§ WHAT TO DO: Return exactly and only these lines: the first of the listing through the one containing "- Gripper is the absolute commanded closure".

§ DATA EXTRACT:

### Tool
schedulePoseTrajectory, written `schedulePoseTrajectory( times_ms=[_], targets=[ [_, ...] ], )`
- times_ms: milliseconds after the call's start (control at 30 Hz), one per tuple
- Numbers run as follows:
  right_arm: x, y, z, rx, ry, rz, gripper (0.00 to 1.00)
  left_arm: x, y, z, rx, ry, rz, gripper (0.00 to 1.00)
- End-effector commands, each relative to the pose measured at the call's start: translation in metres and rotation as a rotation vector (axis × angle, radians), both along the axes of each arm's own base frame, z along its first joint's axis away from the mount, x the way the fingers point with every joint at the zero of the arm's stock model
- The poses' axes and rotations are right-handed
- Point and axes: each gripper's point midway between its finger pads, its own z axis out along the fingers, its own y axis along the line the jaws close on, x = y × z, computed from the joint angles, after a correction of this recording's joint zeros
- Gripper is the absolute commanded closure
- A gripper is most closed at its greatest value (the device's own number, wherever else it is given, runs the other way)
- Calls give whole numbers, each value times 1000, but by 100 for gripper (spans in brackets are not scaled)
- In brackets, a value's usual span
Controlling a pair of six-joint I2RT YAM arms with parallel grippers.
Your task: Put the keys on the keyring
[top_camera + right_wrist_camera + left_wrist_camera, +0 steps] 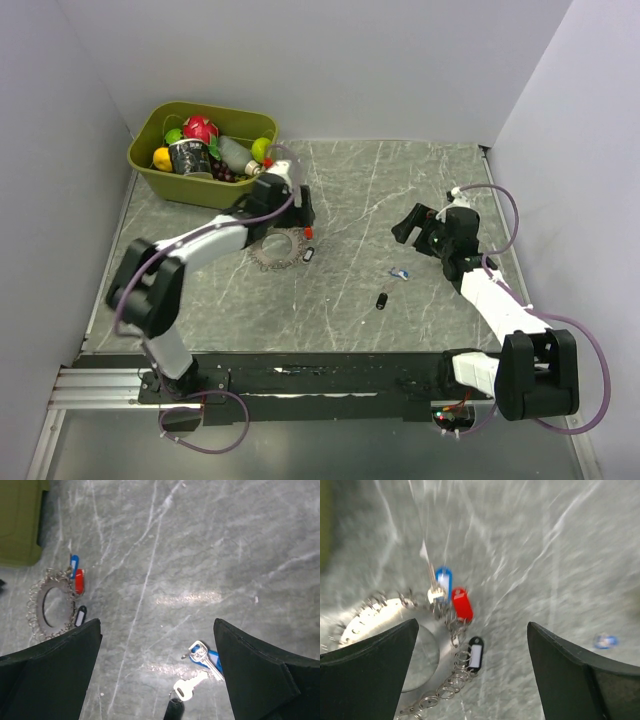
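Blue, red and black-tagged keys (461,605) at the right edge of the round metal keyring (385,612), two loose keys (200,655) further right on the grey table (380,190), left gripper (472,627) spread wide above the ring, right gripper (157,625) spread wide above the loose pair.

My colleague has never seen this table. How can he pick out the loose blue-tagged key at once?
From the olive-green bin at the far left, come forward to the keyring, then go right past mid-table. There the blue-tagged key lies loose. The black-tagged key beside it differs in colour, and the other blue tag sits at the keyring's edge.
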Motion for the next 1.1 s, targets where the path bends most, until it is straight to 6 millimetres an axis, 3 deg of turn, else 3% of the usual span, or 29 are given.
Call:
schedulePoseTrajectory(
  times_ms=[0,300,500,733,833,900,1067],
  targets=[
    [6,-7,19,-39,-41,-29,0,-8,7,-57,192,169,46,4],
    [-6,-13,10,-62,47,-56,0,-31,2,-114,245,316,26,4],
    [-17,0,5,-90,80,-29,0,-73,-22,-131,133,403,-114,1],
    [-42,34,-12,-163,157,58,0,-125,-66,-129,48,452,-291,3],
    [-51,35,-24,-158,190,63,0,-144,-84,-123,-12,479,-376,3],
    [-57,33,-29,-162,202,58,0,-151,-85,-117,-43,472,-385,4],
    [-69,25,-32,-171,216,34,0,-121,-74,-85,13,337,-281,0]
  ],
)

§ ANSWER FOR THE TASK:
### Tool
schedulePoseTrajectory, written `schedulePoseTrajectory( times_ms=[_], targets=[ [_, ...] ], )`
- times_ms: milliseconds after the call's start (control at 30 Hz), one per tuple
- Numbers run as follows:
  right_arm: x, y, z, rx, ry, rz, gripper (0.00 to 1.00)
  left_arm: x, y, z, rx, ry, rz, gripper (0.00 to 1.00)
- End-effector commands, each relative to the pose measured at the call's start: translation in metres and rotation as a rotation vector (axis × angle, radians), both along the axes of each arm's own base frame, z along its first joint's axis away from the mount, x the way the fingers point with every joint at the zero of the arm's stock model
- The poses' axes and rotations are right-handed
- Point and axes: each gripper's point midway between its finger pads, its own z axis out along the fingers, its own y axis along the line the jaws close on, x = y × z, computed from the joint angles, after a correction of this recording's joint zeros
- Gripper is the absolute commanded closure

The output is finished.